-------- AVAILABLE DATA --------
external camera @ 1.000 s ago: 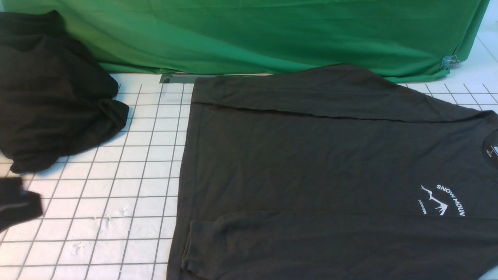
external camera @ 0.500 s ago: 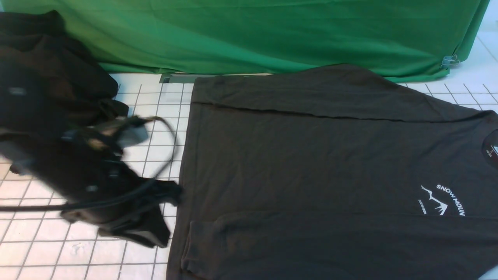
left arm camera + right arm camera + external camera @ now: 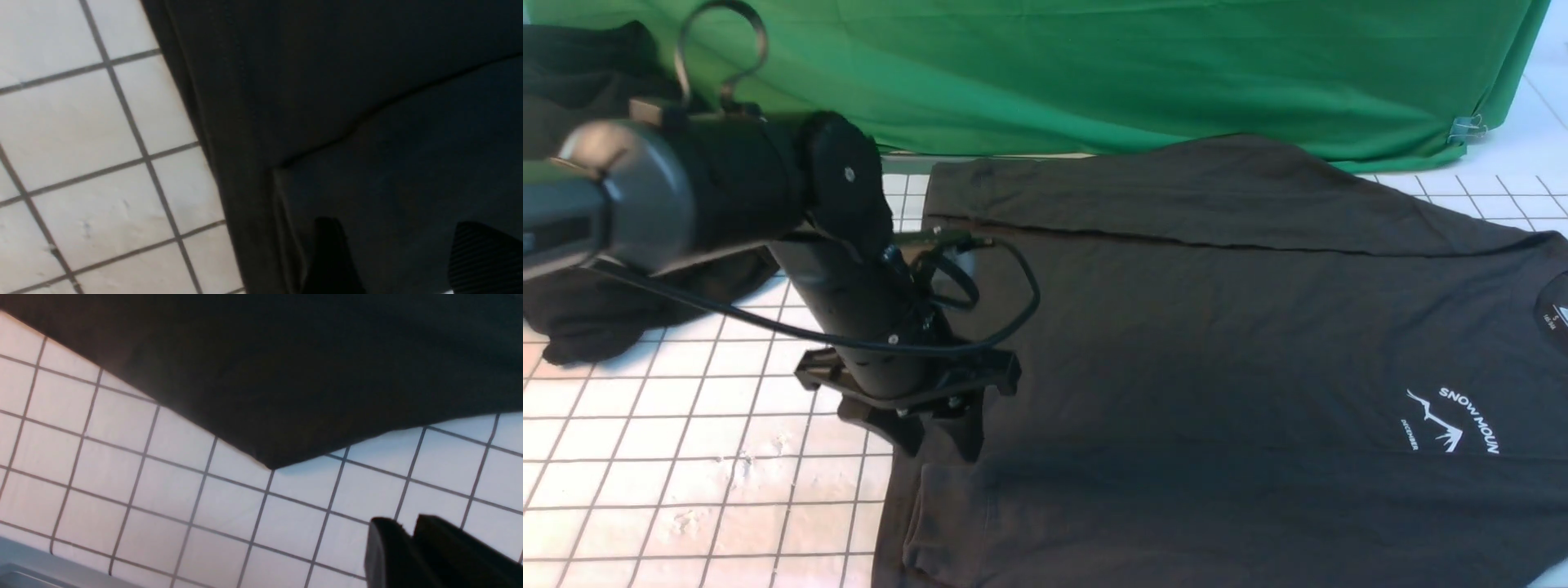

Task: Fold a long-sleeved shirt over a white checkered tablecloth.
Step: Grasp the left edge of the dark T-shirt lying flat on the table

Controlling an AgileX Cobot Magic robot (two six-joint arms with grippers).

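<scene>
The charcoal long-sleeved shirt (image 3: 1217, 343) lies flat on the white checkered tablecloth (image 3: 727, 457), with its white mountain print (image 3: 1454, 420) at the right and both sleeves laid over the body. My left gripper (image 3: 939, 445) hangs open just above the shirt's left hem, near the front sleeve's cuff (image 3: 947, 506). In the left wrist view its two fingertips (image 3: 329, 245) stand wide apart over the shirt (image 3: 327, 81), nothing between them. The right gripper (image 3: 402, 528) is shut and empty over the tablecloth (image 3: 163, 477), near a shirt corner (image 3: 269, 461). It is out of the front view.
A plain green fabric sheet (image 3: 1094, 73) hangs along the back, pinned by a clip (image 3: 1466, 128). A deeper-black lumpy cloth (image 3: 572, 327) lies at the far left, partly behind my left arm (image 3: 727, 188). A grey edge (image 3: 24, 559) borders the tablecloth.
My left arm has swung in from the left edge, past the lumpy cloth, to the shirt's left hem. The shirt has not moved.
</scene>
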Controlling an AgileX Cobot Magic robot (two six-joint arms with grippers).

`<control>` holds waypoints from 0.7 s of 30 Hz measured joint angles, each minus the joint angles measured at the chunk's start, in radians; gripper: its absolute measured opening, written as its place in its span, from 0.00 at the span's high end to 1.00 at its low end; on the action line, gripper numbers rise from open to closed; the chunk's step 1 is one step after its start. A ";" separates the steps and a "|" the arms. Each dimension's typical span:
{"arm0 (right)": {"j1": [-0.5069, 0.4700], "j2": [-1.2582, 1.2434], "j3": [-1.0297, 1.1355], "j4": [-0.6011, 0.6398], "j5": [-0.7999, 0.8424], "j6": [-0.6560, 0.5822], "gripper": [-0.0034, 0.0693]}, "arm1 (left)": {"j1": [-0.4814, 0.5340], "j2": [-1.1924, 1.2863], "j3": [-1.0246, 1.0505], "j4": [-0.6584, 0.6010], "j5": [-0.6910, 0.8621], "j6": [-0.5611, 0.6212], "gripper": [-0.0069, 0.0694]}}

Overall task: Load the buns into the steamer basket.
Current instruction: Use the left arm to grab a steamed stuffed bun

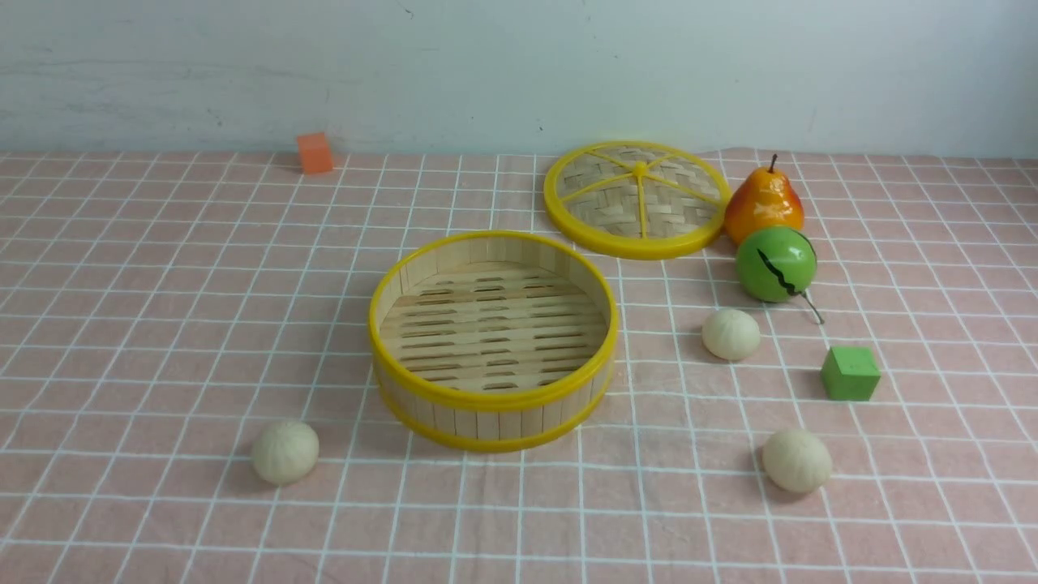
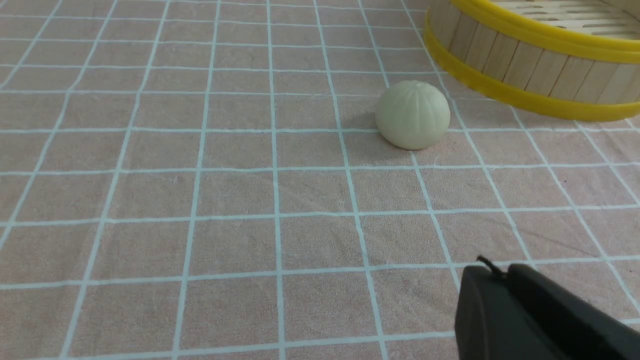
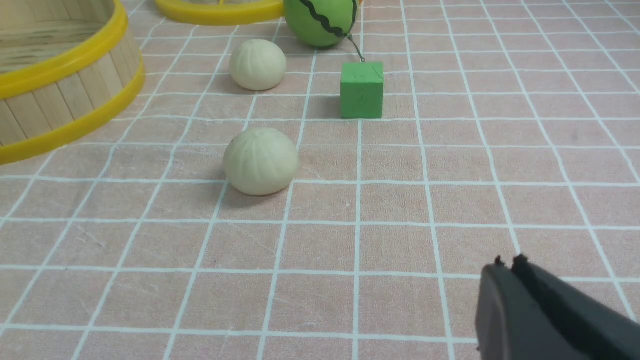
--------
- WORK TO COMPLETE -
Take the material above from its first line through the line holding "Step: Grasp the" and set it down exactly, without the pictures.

- TASK RESPONSE -
external camera @ 1.000 s ago: 
external camera @ 0.500 s ago: 
left arm camera + right arm camera + external camera @ now: 

Task: Fold a long-sleeved shirt over a white checkered tablecloth.
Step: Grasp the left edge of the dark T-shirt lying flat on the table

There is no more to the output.